Chanson d’Alejandro
Nous marchons vers le petit matin de l’harmonie. Nul ne pourra dire
que notre nom est une flèche obscure. Tous feux
éteints, ayant pour lumière les yeux acérés
de l’aurore, nous partîmes une aube de novembre vers l’Île.
L’histoire dit maintenant qu’il faisait mauvais
Sous le ciel des navigateurs. Que la pluie
ne cessait de tomber sur les hommes.

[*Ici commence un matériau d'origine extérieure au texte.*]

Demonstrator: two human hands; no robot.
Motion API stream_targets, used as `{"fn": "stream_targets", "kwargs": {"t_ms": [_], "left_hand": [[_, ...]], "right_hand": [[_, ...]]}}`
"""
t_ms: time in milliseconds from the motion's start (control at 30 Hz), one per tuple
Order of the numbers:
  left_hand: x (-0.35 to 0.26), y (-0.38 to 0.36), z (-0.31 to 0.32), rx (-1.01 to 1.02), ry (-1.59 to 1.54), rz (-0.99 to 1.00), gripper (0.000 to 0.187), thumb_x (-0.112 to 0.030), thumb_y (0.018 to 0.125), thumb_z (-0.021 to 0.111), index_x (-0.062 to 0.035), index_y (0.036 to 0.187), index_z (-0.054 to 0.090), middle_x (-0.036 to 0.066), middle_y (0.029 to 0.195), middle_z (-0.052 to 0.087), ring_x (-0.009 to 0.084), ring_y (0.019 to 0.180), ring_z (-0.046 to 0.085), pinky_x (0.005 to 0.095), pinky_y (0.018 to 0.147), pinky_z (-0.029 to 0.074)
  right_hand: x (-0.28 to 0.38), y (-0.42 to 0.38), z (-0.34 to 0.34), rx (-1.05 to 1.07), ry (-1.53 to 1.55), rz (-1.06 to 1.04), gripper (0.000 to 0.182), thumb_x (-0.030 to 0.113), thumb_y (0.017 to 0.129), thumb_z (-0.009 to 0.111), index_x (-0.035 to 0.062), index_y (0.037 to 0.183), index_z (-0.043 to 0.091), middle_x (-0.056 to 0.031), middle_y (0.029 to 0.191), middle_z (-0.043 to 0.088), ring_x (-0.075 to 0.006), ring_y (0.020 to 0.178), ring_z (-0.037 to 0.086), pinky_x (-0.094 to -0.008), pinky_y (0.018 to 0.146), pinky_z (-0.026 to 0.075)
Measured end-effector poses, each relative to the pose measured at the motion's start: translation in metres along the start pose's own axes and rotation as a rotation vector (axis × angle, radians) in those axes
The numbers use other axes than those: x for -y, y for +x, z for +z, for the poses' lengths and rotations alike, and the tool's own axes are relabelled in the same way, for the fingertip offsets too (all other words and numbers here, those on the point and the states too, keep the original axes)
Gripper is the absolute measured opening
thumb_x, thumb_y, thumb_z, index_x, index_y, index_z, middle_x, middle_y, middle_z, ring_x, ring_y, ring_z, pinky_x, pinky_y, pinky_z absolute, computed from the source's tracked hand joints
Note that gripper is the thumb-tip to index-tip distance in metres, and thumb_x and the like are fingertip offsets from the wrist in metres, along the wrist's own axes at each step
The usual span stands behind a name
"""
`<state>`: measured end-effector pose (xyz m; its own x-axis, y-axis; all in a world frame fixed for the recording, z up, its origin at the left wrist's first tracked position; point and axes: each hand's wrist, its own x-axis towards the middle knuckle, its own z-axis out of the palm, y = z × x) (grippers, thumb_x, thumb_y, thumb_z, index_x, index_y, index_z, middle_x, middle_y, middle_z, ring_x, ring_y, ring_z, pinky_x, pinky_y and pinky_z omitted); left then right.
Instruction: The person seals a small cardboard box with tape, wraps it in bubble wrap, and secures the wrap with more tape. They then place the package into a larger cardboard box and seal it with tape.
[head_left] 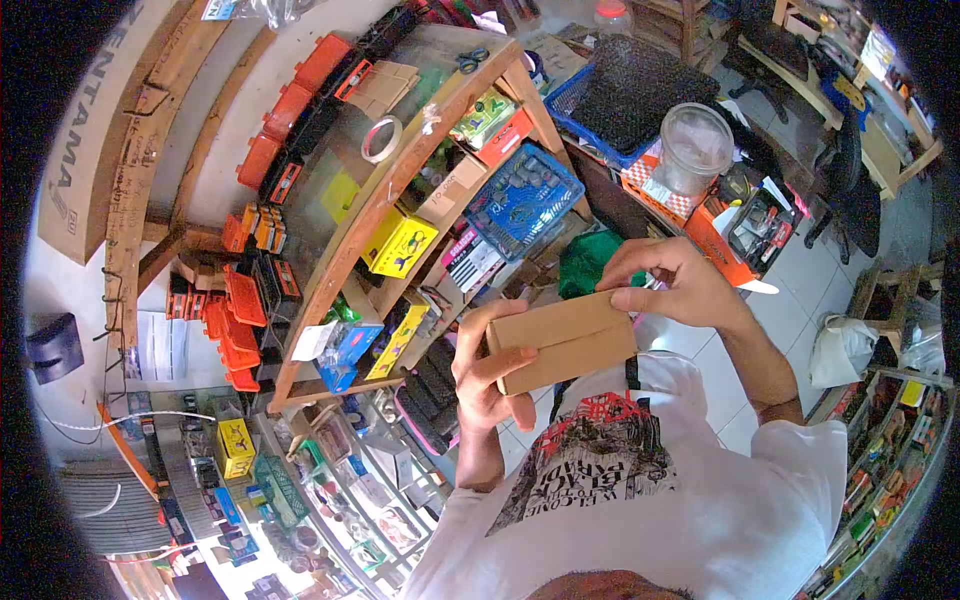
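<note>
A small brown cardboard box [565, 345] is held in front of my chest, tilted, with a seam running along its upper face. My left hand [488, 368] wraps around its left end, thumb lying across the face and fingers behind. At the right end my right hand [672, 280] pinches the box's edge between thumb and fingers. Whatever the box contains is hidden. Just behind it, beyond the right fingers, is a dark green bag [588, 264].
A wood-framed glass counter [400, 165] carries a tape roll [380, 139], scissors [472, 60] and flat cardboard pieces [384, 87]. Its shelves hold a yellow box [398, 243] and a blue basket [525, 203]. A clear plastic tub [696, 150] stands farther right. A white bag [843, 350] sits at far right.
</note>
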<state>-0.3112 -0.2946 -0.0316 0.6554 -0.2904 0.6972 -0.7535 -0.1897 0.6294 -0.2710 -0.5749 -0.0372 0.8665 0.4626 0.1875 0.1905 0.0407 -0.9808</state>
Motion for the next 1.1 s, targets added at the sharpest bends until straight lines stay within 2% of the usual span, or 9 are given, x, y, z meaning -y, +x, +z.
{"fn": "stream_targets", "kwargs": {"t_ms": [200,400,500,600,733,800,900,1100], "left_hand": [[-0.003,-0.005,0.000,0.037,0.118,0.085,0.064,-0.065,0.073,0.074,-0.0127,0.109,0.069,0.027,0.122,0.061,0.0378,0.104,0.063,0.0464,0.081,0.052],[-0.003,-0.011,-0.010,0.041,0.130,0.097,0.069,-0.068,0.068,0.074,-0.0132,0.109,0.070,0.027,0.117,0.062,0.0385,0.097,0.064,0.0466,0.077,0.053],[-0.006,-0.014,-0.010,0.062,0.181,0.119,0.071,-0.069,0.066,0.073,-0.0130,0.109,0.070,0.027,0.117,0.062,0.0391,0.098,0.065,0.0463,0.076,0.053],[-0.008,-0.014,-0.012,0.093,0.194,0.116,0.071,-0.068,0.065,0.073,-0.0122,0.109,0.069,0.025,0.118,0.060,0.0393,0.099,0.065,0.0462,0.076,0.054],[-0.005,-0.018,-0.019,0.121,0.166,0.068,0.073,-0.067,0.063,0.073,-0.0114,0.110,0.069,0.026,0.119,0.060,0.0399,0.100,0.065,0.0481,0.078,0.055],[-0.005,-0.019,-0.022,0.155,0.133,0.059,0.072,-0.064,0.062,0.075,-0.0106,0.110,0.068,0.027,0.122,0.059,0.0411,0.103,0.064,0.0490,0.081,0.055],[-0.006,-0.017,-0.021,0.247,0.102,0.066,0.071,-0.060,0.060,0.077,-0.0089,0.108,0.068,0.029,0.128,0.057,0.0431,0.108,0.063,0.0497,0.085,0.055],[-0.004,-0.025,-0.017,0.240,0.106,0.039,0.068,-0.056,0.055,0.079,-0.0083,0.103,0.070,0.035,0.141,0.049,0.0468,0.114,0.061,0.0500,0.088,0.053]], "right_hand": [[0.009,0.000,0.009,0.052,-0.028,-0.046,0.015,0.007,0.081,0.081,0.0016,0.095,0.077,-0.0100,0.089,0.073,-0.0198,0.089,0.068,-0.0333,0.081,0.052],[0.009,-0.006,0.033,-0.070,-0.144,-0.078,0.007,0.006,0.083,0.078,0.0032,0.089,0.074,-0.0100,0.086,0.072,-0.0240,0.087,0.070,-0.0360,0.087,0.055],[0.003,-0.006,0.043,-0.138,-0.237,-0.129,0.011,0.013,0.084,0.076,0.0039,0.089,0.072,-0.0107,0.085,0.070,-0.0285,0.085,0.067,-0.0390,0.077,0.051],[-0.001,-0.005,0.047,-0.153,-0.365,-0.188,0.011,0.013,0.084,0.075,0.0055,0.089,0.070,-0.0111,0.087,0.068,-0.0314,0.086,0.066,-0.0409,0.078,0.050],[-0.005,0.002,0.042,-0.029,-0.384,-0.162,0.011,0.013,0.083,0.076,0.0068,0.090,0.069,-0.0107,0.088,0.067,-0.0319,0.088,0.066,-0.0412,0.080,0.049],[0.003,0.008,0.042,-0.001,-0.415,-0.201,0.012,0.014,0.083,0.076,0.0074,0.092,0.070,-0.0109,0.088,0.067,-0.0319,0.088,0.066,-0.0412,0.080,0.049],[0.011,0.017,0.060,0.051,-0.231,-0.277,0.014,0.014,0.083,0.077,0.0083,0.094,0.072,-0.0112,0.088,0.066,-0.0317,0.087,0.066,-0.0406,0.080,0.050],[0.007,0.027,0.076,0.059,-0.163,-0.184,0.014,0.011,0.081,0.078,0.0062,0.092,0.072,-0.0108,0.087,0.066,-0.0308,0.086,0.066,-0.0396,0.077,0.051]]}}
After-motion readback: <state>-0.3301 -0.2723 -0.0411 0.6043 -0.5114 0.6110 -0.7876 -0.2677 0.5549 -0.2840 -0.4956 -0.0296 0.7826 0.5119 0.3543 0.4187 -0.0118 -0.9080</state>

Et que les vents des Caraïbes
présageaient non seulement le péril constant du naufrage,
mais aussi que les vomissements, les fatigues et les indélébiles attaques d’asthme
griffaient notre cœur, tandis que nous guettions le sel de l’horizon.

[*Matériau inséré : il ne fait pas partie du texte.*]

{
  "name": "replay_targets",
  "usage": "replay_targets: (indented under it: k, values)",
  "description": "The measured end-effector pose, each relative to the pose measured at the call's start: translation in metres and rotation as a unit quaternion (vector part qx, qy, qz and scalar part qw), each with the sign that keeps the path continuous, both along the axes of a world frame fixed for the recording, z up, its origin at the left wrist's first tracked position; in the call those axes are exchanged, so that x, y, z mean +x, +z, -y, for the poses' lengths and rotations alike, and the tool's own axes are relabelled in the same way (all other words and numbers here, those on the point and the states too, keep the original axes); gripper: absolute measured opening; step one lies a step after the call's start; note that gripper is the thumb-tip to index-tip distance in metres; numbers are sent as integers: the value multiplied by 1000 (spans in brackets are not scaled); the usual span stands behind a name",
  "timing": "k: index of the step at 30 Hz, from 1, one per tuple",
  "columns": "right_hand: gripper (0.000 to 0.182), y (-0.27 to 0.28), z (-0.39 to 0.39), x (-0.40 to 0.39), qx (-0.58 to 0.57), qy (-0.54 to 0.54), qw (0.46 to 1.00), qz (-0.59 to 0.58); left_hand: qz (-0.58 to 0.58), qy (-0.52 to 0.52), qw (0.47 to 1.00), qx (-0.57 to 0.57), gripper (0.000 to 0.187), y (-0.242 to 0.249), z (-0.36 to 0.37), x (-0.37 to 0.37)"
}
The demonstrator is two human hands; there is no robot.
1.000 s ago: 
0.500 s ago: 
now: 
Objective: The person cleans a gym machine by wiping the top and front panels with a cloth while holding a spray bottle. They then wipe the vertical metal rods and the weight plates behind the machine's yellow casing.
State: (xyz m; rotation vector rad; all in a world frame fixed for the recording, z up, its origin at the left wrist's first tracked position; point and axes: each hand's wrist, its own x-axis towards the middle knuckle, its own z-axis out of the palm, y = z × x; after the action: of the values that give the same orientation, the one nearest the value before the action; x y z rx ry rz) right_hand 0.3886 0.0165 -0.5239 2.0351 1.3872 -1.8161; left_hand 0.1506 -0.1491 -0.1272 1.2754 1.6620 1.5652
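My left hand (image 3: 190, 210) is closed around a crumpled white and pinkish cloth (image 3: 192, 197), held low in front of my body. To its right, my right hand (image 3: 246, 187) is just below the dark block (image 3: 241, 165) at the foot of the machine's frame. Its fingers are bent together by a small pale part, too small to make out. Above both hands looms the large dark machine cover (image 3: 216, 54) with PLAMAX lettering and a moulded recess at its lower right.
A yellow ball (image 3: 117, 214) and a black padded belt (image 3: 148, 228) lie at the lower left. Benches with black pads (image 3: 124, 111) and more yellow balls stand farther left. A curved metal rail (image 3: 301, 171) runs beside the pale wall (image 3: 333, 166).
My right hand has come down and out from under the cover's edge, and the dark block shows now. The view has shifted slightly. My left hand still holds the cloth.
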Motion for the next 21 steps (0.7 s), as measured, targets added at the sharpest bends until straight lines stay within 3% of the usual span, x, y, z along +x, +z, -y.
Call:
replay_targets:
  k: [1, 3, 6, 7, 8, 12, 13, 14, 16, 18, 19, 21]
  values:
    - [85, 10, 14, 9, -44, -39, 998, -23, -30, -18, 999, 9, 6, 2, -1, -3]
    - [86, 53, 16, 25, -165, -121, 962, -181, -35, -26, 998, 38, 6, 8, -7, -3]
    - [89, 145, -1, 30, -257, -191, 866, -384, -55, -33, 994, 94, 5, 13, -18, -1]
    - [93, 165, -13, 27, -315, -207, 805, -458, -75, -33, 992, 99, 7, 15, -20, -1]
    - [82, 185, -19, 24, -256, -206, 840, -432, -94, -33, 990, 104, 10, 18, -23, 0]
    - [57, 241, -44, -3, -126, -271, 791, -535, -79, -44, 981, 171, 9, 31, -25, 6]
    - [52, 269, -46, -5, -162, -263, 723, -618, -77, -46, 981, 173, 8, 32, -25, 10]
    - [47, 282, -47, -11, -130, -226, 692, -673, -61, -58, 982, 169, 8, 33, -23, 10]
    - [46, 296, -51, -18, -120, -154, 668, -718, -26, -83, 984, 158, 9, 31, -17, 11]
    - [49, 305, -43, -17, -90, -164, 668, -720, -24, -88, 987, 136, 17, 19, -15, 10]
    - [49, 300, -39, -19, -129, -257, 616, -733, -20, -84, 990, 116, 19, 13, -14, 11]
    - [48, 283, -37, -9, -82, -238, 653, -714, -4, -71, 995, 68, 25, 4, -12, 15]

Nul ne pourra dire que notre nom est une flèche obscure.
Sur ce yacht de couleur blanche, remontant
une mer de safran et de vieux cristal, nous sentions
combien les vagues de l’incertitude nous blessaient
autant que notre désir d’en finir avec le passé.

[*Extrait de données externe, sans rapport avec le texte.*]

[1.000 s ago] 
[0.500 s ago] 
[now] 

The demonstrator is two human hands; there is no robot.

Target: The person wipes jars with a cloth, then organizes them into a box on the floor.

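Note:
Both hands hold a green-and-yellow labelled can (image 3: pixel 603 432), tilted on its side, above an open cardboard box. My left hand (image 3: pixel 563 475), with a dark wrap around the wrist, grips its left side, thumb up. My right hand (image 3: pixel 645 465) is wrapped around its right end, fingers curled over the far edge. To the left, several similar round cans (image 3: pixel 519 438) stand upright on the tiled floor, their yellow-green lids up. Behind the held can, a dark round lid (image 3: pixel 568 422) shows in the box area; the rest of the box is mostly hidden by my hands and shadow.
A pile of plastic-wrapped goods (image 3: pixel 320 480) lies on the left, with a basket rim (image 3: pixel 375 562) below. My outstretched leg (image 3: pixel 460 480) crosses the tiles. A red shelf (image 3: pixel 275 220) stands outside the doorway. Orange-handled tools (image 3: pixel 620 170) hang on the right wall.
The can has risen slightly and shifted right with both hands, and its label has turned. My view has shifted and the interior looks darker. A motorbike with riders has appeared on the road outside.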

Et au moment d’enregistrer notre débarquement dans les eaux
boueuses de Las Coloradas, avec la même allégresse
des enfants qui regardent l’avenir avec les yeux
d’Abel, de Frank, et de ce petit Péruvien dont nous ne sûmes
jamais le nom et dont nous avons toujours associé l’image à celle de Juan
Pablo, à son sourire à fleur de terre, nous découvrîmes
que, derrière chacun de nos actes, resplendissait la parole de l’Apôtre.
Puis vint l’écriture de feu, la trempe
du couteau fulminant dans les nuits de la Sierra,
l’ouverture vers la lumière du travail volontaire
et, telle une main tiède que se tend
pour en serrer une autre, l’internationalisme prolétarien.
Nul ne pourra dire que notre nom est une flèche obscure.
Notre tout petit nom qui traverse aujourd’hui d’autres latitudes
dans l’ornement et le mauser des compagnons qui, entre cantiques et spasmes,
marchent vers le petit matin de l’harmonie.
Nul ne pourra dire que notre nom est une flèche obscure.